• _EXERCISE INSTRUCTIONS_: Output the data as it stands. Each line must match exactly.
━━ INPUT DATA ━━
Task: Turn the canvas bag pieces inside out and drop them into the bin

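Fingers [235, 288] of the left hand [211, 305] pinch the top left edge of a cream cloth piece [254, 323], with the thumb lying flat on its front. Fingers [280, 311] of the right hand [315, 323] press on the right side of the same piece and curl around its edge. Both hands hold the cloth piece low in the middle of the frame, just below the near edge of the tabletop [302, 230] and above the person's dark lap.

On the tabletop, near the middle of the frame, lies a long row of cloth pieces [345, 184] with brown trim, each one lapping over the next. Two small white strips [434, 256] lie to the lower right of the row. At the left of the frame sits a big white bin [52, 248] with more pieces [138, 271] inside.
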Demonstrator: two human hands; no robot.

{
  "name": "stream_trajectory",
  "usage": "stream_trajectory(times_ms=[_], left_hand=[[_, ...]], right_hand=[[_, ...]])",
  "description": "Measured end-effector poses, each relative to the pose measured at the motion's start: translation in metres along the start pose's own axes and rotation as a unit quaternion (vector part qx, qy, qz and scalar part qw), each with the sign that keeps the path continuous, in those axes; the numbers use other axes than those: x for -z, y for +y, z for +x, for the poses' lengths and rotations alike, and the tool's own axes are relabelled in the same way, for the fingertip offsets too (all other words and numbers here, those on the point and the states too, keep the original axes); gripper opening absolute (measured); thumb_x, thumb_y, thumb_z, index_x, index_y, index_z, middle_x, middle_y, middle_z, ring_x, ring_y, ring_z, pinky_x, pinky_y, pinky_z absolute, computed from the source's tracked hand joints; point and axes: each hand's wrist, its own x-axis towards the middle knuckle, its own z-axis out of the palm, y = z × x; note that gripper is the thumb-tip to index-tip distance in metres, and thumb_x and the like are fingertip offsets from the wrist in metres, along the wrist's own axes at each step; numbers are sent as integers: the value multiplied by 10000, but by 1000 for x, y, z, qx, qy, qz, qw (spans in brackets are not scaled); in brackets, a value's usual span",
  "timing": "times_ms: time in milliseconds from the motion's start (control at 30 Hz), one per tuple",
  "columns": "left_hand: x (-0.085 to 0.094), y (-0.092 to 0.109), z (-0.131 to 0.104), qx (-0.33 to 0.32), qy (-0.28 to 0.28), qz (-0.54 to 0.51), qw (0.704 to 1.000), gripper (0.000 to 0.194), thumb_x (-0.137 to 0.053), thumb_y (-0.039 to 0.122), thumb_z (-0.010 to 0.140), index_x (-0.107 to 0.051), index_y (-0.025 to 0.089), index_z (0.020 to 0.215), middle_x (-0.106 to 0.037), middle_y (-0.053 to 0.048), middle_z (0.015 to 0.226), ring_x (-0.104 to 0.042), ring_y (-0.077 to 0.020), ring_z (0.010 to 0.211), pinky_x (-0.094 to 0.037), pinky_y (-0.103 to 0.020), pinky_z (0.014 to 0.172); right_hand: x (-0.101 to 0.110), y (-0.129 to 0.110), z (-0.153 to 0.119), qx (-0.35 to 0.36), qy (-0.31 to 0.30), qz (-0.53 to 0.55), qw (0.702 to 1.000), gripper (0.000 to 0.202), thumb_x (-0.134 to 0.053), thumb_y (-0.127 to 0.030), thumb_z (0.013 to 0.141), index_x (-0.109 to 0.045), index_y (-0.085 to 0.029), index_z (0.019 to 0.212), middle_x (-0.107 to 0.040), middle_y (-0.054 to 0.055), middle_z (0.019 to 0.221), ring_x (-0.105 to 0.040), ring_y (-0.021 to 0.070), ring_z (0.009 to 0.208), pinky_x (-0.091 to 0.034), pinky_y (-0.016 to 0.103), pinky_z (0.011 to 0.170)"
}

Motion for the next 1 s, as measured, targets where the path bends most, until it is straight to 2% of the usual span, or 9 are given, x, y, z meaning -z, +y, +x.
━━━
• _RESULT OF THIS EXERCISE_:
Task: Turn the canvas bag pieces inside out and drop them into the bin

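Fingers [235, 288] of the left hand [211, 305] pinch the top left edge of a cream cloth piece [254, 323], with the thumb lying flat on its front. Fingers [280, 311] of the right hand [315, 323] press on the right side of the same piece and curl around its edge. Both hands hold the cloth piece low in the middle of the frame, just below the near edge of the tabletop [302, 230] and above the person's dark lap.

On the tabletop, near the middle of the frame, lies a long row of cloth pieces [345, 184] with brown trim, each one lapping over the next. Two small white strips [434, 256] lie to the lower right of the row. At the left of the frame sits a big white bin [52, 248] with more pieces [138, 271] inside.
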Demonstrator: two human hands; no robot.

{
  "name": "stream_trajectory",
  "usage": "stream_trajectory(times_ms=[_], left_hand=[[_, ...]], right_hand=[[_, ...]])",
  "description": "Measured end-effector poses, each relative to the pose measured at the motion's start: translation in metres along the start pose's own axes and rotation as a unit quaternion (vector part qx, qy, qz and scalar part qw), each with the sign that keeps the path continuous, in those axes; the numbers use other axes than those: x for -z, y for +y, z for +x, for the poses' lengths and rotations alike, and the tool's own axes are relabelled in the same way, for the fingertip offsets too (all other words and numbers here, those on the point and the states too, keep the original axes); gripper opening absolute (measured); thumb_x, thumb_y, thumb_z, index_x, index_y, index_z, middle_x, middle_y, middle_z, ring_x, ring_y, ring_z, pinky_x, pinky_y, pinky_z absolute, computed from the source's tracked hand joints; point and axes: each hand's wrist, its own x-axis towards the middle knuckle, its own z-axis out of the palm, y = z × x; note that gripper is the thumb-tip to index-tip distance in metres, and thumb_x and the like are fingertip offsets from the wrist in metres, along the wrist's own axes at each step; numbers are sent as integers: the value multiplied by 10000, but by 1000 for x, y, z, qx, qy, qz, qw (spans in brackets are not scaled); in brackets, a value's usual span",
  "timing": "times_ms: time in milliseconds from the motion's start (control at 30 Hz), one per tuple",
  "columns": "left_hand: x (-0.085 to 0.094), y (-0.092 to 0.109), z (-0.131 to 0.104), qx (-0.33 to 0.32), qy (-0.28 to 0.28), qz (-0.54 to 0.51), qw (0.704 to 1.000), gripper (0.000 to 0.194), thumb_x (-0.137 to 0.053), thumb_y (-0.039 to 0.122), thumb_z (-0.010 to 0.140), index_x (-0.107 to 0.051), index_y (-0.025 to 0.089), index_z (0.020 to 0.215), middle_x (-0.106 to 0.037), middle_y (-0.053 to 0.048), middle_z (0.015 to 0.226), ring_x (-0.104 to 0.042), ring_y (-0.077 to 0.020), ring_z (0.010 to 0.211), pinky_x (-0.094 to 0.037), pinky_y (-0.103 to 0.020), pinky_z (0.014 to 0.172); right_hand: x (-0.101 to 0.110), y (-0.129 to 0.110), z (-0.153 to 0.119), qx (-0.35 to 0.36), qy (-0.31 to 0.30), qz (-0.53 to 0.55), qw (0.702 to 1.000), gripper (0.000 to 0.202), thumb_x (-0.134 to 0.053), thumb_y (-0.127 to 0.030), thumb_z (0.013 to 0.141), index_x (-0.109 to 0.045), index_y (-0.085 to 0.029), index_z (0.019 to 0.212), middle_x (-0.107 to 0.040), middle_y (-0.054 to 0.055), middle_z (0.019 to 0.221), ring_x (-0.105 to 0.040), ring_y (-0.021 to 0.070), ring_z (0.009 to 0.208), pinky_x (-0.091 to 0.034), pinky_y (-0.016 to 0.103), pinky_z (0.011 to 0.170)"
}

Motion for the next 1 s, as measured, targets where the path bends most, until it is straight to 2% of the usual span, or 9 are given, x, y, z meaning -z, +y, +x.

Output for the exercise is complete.